9. Use simple recovery model whenever appropriate

Recovery model needs to be business owner’s decision. Don’t be reluctant to use simple recovery model for your databases whenever suitable. It is totally fine to have a production database in simple recovery model as long as the users/business understand the implications. The benefit of having a database in simple recovery model (when appropriate) is that you don’t have to manage transaction logs as the inactive portion of the log will be cleared after check point. If the recovery model is set to full, be sure to schedule log backups. The frequency of which should be decided by business owners.

10. Allocate data/log files to a reasonable initial size and avoid using percentage for growth

Be sure that the database files and log files are large enough so that they will not automatically grow during normal daily operations (causing the users/processes to wait as it is a very slow process). Don’t use percentage for auto-growth, instead monitor and grow your files manually and use auto-growth only to deal with expected growth. Also, grow your databases by substantial amount, otherwise, you will end up with too many Virtual Log Files (VLFs) causing fragmentation.

11. T-SQL best practices
i. Do NOT use sp_xxx as a naming convention as this causes additional searches and added I/O. SQL Server will scan the procedure cache for Master, no matter what database it was executed from. SQL Server will then acquire an exclusive COMPILE lock to perform a second search in the local database. If a user stored procedure has same name as an sp_xxx stored procedure in MASTER, that user procedure will NEVER be used.
ii. Use SET NOCOUNT when creating Stored Procedures. SQL Server sends messages to the client after each T-SQL statement is executed. This option will turn off the messages that are sent back to the client.iii. Avoid using arithmetic operators/functions on WHERE clause column. This prevents optimizer from choosing index on the column.
iv. Fully qualify Database objects - This will reduce name resolution overhead, might avoid execution plan recompiles.
v. Operate on small result sets; don’t use “SELECT *”, and try to include a highly selective filter in the where clause if possible.

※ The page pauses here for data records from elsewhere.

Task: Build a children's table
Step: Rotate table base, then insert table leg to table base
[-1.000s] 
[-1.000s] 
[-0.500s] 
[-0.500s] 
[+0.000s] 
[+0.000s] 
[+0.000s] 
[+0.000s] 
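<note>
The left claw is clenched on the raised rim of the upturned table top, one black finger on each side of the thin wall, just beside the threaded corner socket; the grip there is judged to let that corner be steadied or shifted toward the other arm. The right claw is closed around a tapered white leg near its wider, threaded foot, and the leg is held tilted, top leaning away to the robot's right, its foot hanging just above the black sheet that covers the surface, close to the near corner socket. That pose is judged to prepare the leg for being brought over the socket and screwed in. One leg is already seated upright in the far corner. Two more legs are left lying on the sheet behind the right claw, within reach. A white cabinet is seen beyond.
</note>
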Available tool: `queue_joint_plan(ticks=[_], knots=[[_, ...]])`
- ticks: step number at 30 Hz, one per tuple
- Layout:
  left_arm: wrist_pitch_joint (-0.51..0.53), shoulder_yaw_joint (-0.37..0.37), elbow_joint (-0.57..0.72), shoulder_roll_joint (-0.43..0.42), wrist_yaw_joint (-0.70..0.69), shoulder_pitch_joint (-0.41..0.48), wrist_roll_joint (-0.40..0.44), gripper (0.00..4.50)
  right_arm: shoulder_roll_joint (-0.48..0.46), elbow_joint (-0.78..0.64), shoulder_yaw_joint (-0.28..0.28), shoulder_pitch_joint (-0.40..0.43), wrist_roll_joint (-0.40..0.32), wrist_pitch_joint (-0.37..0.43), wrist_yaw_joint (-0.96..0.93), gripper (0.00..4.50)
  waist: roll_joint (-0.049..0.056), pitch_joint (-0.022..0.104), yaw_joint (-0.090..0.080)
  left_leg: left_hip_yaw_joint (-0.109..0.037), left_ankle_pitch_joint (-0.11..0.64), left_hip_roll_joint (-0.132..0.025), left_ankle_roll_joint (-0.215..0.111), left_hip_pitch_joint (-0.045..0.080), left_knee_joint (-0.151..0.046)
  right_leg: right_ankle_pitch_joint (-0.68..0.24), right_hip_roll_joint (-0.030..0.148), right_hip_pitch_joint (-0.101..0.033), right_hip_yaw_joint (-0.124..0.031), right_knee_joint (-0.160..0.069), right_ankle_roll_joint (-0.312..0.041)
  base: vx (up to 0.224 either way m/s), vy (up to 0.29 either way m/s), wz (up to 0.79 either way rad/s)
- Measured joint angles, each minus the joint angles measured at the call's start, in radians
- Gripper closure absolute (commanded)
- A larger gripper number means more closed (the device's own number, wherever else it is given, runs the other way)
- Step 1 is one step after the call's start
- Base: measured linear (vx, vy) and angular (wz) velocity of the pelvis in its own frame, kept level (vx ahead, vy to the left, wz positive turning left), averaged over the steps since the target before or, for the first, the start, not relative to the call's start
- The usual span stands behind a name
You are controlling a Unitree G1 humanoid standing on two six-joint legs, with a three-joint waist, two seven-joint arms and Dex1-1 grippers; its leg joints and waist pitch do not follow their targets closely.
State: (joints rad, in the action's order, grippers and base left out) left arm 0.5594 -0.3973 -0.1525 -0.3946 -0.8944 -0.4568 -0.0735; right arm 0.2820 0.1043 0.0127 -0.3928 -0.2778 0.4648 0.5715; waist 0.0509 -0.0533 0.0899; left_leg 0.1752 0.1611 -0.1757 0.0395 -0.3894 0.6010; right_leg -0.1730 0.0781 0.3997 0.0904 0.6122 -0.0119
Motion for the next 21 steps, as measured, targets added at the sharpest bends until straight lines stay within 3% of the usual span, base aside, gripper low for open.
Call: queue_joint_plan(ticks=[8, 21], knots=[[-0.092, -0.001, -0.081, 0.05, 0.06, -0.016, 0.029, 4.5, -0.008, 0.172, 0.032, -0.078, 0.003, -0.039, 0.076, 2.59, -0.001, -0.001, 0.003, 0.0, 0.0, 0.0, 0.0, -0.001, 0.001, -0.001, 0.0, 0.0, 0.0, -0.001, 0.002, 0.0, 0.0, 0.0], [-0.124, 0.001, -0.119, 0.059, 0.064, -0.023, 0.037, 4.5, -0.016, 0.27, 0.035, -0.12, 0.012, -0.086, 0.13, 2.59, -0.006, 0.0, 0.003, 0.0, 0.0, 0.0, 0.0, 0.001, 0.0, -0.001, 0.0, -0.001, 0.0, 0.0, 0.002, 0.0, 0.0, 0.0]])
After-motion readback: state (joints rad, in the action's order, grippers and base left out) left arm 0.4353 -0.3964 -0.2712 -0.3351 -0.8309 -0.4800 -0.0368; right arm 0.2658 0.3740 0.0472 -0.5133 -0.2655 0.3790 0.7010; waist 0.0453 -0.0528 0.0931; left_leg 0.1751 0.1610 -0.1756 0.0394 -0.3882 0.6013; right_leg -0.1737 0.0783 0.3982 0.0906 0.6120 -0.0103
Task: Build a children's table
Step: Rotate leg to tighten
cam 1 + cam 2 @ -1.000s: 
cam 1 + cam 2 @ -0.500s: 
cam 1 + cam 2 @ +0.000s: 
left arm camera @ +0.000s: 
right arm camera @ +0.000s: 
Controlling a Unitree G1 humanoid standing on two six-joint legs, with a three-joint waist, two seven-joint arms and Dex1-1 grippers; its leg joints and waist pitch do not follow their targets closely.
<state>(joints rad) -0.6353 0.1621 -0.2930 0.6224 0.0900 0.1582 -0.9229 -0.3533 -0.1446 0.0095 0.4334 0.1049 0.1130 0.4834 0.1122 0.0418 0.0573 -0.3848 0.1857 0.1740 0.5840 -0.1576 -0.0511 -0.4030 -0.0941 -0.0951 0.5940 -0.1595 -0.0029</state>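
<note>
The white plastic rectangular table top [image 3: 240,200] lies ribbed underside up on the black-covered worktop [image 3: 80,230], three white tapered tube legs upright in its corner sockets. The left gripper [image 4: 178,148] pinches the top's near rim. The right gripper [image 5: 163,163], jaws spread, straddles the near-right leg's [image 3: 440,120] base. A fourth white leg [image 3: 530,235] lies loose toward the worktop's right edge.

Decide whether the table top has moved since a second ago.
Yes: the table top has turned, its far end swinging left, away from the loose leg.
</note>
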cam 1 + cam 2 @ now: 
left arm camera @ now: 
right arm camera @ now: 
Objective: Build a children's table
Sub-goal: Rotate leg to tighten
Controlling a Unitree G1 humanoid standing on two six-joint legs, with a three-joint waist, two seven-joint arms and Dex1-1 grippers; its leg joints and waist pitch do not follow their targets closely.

12. Use T-SQL for creating maintenance plans

Use T-SQL for maintenance plans as opposed to using the maintenance plan wizard/designer as T-SQL offers more granularity and flexibility. For example, using the wizard, there is no way to determine when to rebuild and when to reorganize an index. By using T-SQL, you can programmatically determine the level of fragmentation in an index and rebuild/reorganize the index based on the fragmentation. It may even be the case that you don’t have any fragmentation and so you don’t need to do anything. Also, don’t forget to include system databases in your maintenance plan. The system databases, master msdb and model should be backed up weekly or at least monthly.